Exercise aim
In the copy, keep every line below as it is and leave out the pictures.

Dataset section

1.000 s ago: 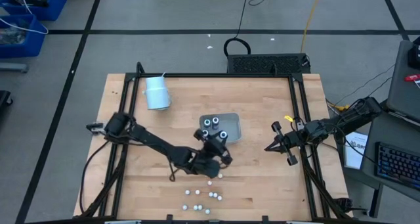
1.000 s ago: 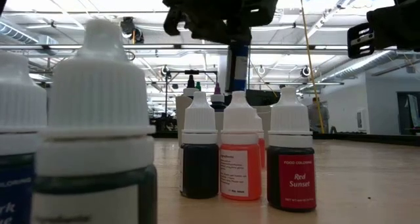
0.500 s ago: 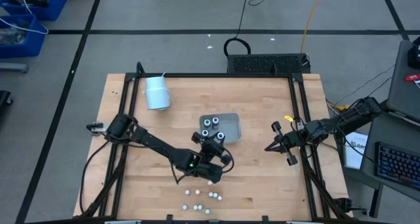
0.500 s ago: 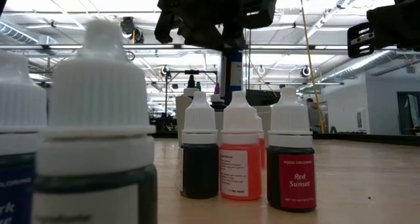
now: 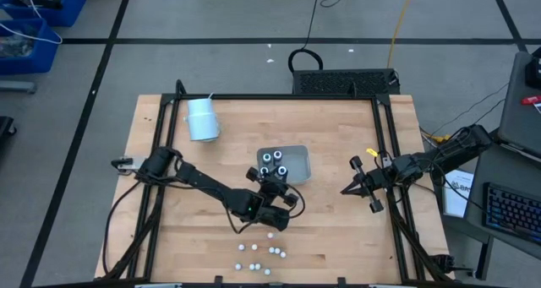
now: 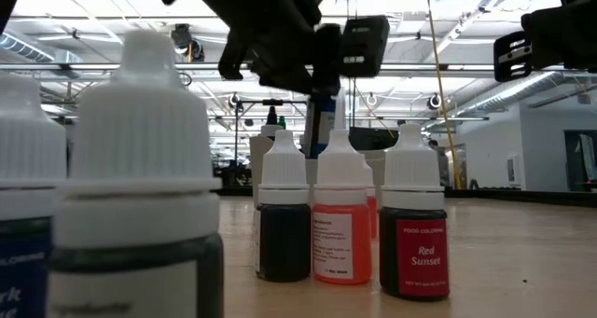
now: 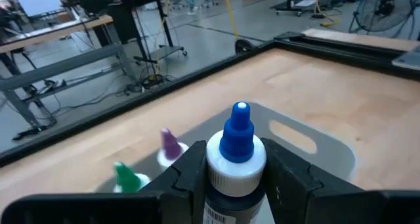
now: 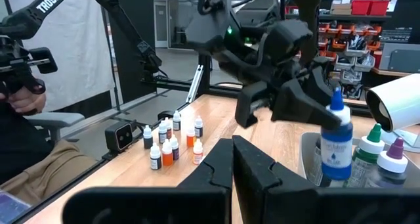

Response to this task
1.000 s ago: 
1.000 s ago: 
0.500 s ago: 
0.500 s ago: 
now: 
now: 
now: 
now: 

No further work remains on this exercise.